■ TASK DETAILS: Please copy the listing below in its entirety, without alteration.

■ DATA:

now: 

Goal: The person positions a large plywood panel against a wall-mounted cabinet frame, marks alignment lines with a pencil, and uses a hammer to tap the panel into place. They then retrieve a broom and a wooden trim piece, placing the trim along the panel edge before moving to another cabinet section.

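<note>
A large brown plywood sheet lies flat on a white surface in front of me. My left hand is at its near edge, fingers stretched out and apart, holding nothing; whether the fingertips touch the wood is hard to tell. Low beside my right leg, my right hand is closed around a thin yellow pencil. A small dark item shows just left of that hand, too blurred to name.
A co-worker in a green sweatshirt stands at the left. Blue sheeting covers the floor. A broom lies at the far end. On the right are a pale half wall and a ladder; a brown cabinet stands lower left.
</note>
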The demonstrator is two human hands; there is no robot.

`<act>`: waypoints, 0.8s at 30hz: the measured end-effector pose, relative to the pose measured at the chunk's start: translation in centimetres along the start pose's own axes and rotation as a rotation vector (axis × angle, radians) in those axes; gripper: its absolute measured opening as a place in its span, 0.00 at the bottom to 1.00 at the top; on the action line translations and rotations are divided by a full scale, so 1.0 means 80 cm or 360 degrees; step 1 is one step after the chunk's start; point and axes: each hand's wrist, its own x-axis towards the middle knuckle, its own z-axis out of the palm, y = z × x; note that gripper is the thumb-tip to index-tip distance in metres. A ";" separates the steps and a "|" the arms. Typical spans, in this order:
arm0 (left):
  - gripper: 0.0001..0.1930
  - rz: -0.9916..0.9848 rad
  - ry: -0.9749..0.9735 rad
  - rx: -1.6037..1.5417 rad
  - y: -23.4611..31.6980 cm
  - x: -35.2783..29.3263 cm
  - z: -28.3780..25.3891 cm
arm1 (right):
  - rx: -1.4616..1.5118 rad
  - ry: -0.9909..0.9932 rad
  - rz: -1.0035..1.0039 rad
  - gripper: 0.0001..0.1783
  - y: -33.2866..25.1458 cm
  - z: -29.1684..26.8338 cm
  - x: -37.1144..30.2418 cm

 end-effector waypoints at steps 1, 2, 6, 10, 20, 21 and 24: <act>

■ RESULT OF THE EXERCISE:
now: 

Goal: The person positions a large plywood panel against a wall-mounted cabinet frame, marks alignment lines with a pencil, and uses a hammer to tap the panel into place. They then retrieve a broom and a wooden trim piece, placing the trim along the panel edge before moving to another cabinet section.

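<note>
A large brown plywood sheet lies flat on a white surface in front of me. My left hand is at its near edge, fingers stretched out and apart, holding nothing; whether the fingertips touch the wood is hard to tell. Low beside my right leg, my right hand is closed around a thin yellow pencil. A small dark item shows just left of that hand, too blurred to name.
A co-worker in a green sweatshirt stands at the left. Blue sheeting covers the floor. A broom lies at the far end. On the right are a pale half wall and a ladder; a brown cabinet stands lower left.
</note>
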The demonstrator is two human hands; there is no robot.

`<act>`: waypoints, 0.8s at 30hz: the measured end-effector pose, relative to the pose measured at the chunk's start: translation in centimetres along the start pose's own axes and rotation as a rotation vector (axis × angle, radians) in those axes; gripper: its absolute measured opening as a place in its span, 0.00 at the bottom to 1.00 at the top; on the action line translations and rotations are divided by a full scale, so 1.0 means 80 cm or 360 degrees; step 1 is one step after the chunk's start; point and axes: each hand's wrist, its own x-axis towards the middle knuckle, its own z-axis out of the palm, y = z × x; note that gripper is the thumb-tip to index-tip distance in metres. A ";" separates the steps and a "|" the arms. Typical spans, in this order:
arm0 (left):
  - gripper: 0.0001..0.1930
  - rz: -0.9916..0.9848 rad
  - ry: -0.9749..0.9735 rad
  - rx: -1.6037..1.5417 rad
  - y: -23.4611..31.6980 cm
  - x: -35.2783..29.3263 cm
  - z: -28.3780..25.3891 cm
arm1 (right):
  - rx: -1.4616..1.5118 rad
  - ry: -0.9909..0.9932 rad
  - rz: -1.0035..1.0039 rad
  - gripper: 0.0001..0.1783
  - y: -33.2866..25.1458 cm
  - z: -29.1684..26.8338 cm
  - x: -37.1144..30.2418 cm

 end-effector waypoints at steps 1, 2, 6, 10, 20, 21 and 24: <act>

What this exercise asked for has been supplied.